DIRECTIONS FOR THIS TASK:
When a line of the listing below has the string "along" in it, copy that line.

SOURCE MATERIAL:
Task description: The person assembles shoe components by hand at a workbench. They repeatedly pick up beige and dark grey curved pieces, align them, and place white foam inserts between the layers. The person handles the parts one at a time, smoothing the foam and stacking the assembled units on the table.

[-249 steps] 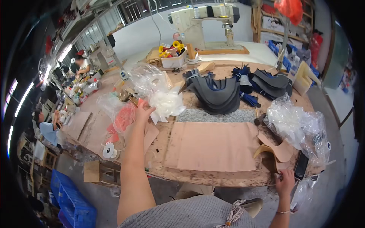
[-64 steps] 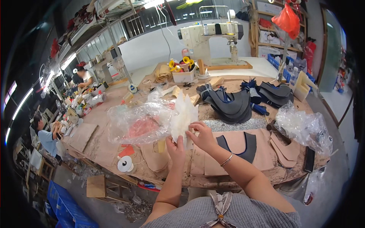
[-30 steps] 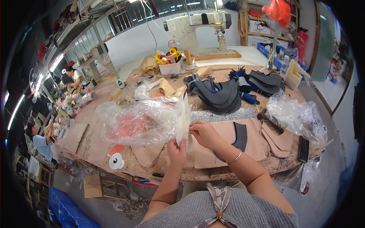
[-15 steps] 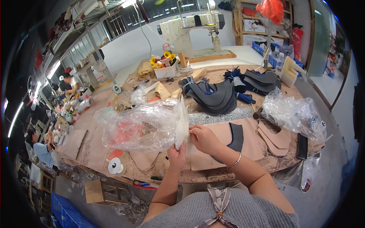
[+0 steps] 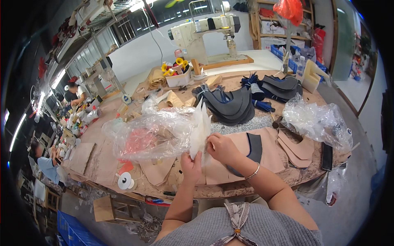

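Observation:
A stack of thin white sheets (image 5: 199, 130) stands upright at the middle of the worktable, its top edges fanned apart. My left hand (image 5: 191, 167) grips its lower end between thumb and fingers. Close by on the right, my right hand (image 5: 221, 148) is closed in a pinch at the sheets' right edge; what lies between its fingertips is too small to make out. Left of the stack, and touching it, spreads a clear plastic bag (image 5: 164, 137) with something reddish showing through. Under my right wrist lies a dark grey curved piece (image 5: 255, 147) with a blue edge, on pale pink-beige sheet material (image 5: 271, 149).
Bundles of grey curved pieces (image 5: 232, 107) lie beyond my hands. A sewing machine (image 5: 201, 39) stands at the back. To the right are crumpled clear plastic (image 5: 316, 123) and a phone (image 5: 326, 156). A white spool (image 5: 125, 180) sits near the front edge. Two people work far left.
The white sheets have spread apart at the top, where they were closer together before. My right hand has shifted slightly; my left hand keeps its grip almost in place.

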Available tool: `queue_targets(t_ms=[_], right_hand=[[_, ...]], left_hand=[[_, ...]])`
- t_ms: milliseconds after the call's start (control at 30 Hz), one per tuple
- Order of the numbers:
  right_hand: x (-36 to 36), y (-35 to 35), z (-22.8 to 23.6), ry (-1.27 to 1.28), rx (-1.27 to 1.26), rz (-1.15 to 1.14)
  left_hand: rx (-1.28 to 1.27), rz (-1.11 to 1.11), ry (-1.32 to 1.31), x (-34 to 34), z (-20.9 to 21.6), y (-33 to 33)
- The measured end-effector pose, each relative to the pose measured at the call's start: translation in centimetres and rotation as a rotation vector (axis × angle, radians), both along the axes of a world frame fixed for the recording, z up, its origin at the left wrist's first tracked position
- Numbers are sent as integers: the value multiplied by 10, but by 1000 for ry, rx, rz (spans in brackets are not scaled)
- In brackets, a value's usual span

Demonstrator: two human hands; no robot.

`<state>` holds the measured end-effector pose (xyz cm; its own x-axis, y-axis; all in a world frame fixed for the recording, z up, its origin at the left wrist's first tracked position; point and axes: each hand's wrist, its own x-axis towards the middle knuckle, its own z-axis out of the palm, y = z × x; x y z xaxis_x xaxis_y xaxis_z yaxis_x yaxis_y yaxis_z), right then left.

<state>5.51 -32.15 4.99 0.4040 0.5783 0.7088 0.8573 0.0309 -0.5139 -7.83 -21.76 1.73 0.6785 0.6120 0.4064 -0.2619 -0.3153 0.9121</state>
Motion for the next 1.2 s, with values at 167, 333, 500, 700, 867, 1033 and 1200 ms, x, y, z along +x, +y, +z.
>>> queue_targets(t_ms=[167, 333, 500, 700, 867, 1033, 1200], right_hand=[[24, -4, 14, 32, 8, -77], [17, -9, 25, 113, 227, 166], [21, -5, 6, 104, 255, 54], [53, 5, 11, 337, 367, -62], [69, 2, 20, 586, 281, -13], [81, 1, 14, 616, 291, -82], [89, -1, 13, 634, 290, -76]], left_hand=[[12, 103, -9, 9, 1, 6], [-99, 72, -253, 15, 29, -5], [-183, -34, -248, 16, 30, -10], [-223, -39, -152, 17, 30, -6], [-210, -16, -55, 18, 31, 4], [-189, -6, -30, 24, 22, 9], [-166, -20, -4, 23, 28, 12]])
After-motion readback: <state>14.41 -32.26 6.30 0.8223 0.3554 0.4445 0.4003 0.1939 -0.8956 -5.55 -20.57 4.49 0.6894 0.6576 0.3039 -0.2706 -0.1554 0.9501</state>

ANSWER BOX:
- The measured end-effector pose, each relative to the pose measured at the call's start: translation in centimetres and rotation as a rotation vector (axis × angle, radians), both along the axes of a world frame fixed for the recording, z up, its origin at the left wrist's first tracked position
Motion for the next 1.2 s, with values at 167, 333, 500, 700, 867, 1033 and 1200 ms, x, y, z along +x, +y, +z.

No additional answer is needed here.